Filter out all lines without the word "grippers" from the data below, please, and copy the rest.

▼

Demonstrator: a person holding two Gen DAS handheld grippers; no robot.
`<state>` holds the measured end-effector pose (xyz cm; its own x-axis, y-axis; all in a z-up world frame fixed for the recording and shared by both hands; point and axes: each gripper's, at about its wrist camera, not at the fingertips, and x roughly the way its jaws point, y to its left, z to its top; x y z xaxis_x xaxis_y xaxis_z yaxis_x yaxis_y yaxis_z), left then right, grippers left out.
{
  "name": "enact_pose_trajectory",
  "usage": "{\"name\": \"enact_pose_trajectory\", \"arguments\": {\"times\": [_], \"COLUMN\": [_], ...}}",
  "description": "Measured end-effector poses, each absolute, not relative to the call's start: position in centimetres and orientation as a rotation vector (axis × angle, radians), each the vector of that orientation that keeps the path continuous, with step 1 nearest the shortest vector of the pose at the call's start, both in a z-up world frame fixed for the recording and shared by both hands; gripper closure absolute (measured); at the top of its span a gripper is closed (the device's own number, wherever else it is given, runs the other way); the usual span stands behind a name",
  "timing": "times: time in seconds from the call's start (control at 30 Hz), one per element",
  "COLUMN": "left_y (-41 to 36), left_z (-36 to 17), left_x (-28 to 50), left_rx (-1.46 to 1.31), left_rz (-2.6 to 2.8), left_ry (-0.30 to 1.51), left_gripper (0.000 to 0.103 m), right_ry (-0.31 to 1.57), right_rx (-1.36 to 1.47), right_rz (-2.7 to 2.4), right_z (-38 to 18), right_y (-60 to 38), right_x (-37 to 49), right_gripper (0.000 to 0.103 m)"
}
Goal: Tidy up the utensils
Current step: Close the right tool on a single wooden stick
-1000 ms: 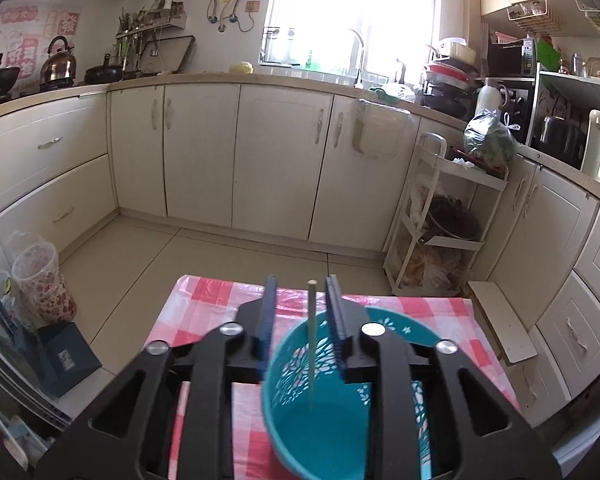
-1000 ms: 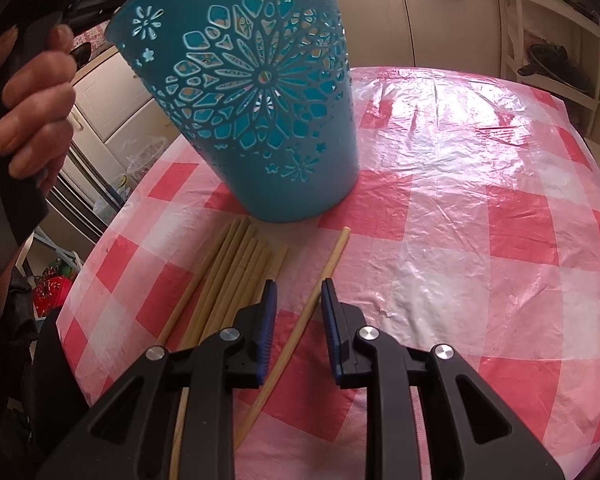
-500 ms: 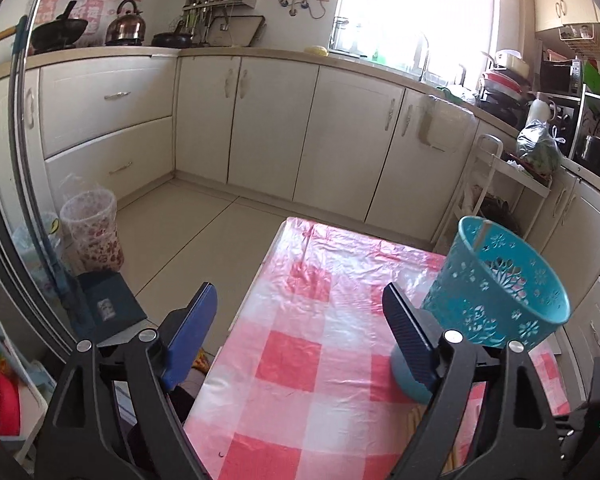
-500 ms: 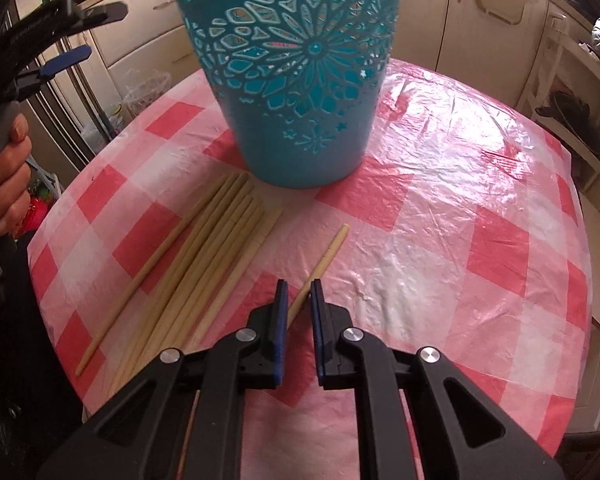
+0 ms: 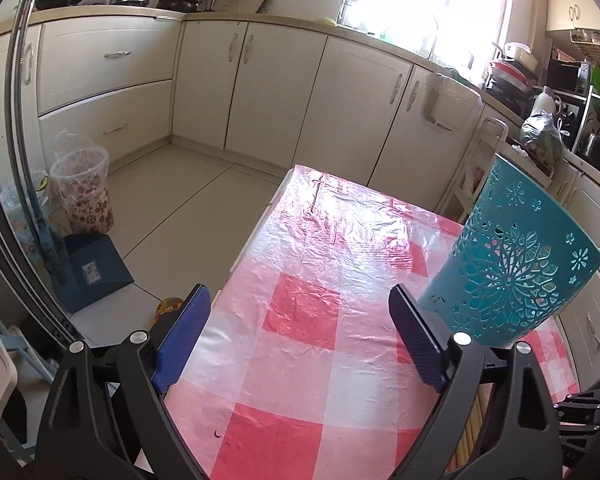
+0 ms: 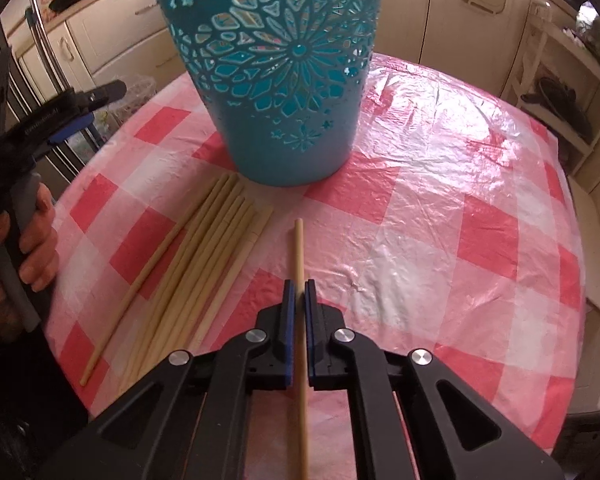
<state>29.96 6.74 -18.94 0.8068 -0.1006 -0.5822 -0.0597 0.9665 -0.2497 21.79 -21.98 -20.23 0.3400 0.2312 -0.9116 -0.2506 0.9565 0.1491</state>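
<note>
**Right gripper pinches one chopstick beside the teal holder**

The worktop (image 6: 440, 216) wears a pink-and-white checked cloth under a crinkled clear plastic sheet. On it stands the teal holder (image 6: 284, 80), a tall plastic cup with a cut-out flower pattern; in the left wrist view it sits at the right side (image 5: 508, 276), with a pale stick tip poking over its rim.

Just in front of the holder lies a loose bundle of chopsticks (image 6: 192, 276), side by side on the cloth, their far ends near the holder's base.

The left gripper (image 5: 300, 340) hovers above the cloth with its jaws spread wide — nothing is between them.

The right gripper (image 6: 299, 296) has its jaws closed tight on a single chopstick (image 6: 299, 252), which points toward the holder and lies apart from the bundle, to its right.
</note>
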Motion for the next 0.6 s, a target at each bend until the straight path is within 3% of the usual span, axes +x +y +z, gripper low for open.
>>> {"name": "enact_pose_trajectory", "arguments": {"times": [0.27,0.6], "left_y": [7.0,6.9], "left_z": [-19.4,-19.5], "left_x": [30.4,30.3], "left_rx": [-0.292,-0.292], "left_rz": [-0.015,-0.018], "left_ry": [0.659,0.659], "left_gripper": [0.016,0.015], "right_ry": [0.962,0.624], "right_rx": [0.467,0.592], "right_rz": [0.507,0.655], "right_z": [-14.2,-2.6], "right_y": [-26.8,-26.0], "right_x": [20.0,23.7], "right_gripper": [0.098,0.098]}}
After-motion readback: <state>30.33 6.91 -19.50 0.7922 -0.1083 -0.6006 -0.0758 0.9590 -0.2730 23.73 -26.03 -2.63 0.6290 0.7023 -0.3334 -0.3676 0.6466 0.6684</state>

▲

* [Task solution]
Demonstrator: a person holding two Gen DAS handheld grippers; no robot.
`<state>` holds the measured end-effector pose (xyz cm; its own x-axis, y-axis; all in a z-up world frame fixed for the recording and shared by both hands; point and axes: each gripper's, at about its wrist camera, not at the fingertips, and x roughly the way its jaws point, y to its left, z to its top; x y z xaxis_x xaxis_y xaxis_z yaxis_x yaxis_y yaxis_z), left then right, grippers left out.

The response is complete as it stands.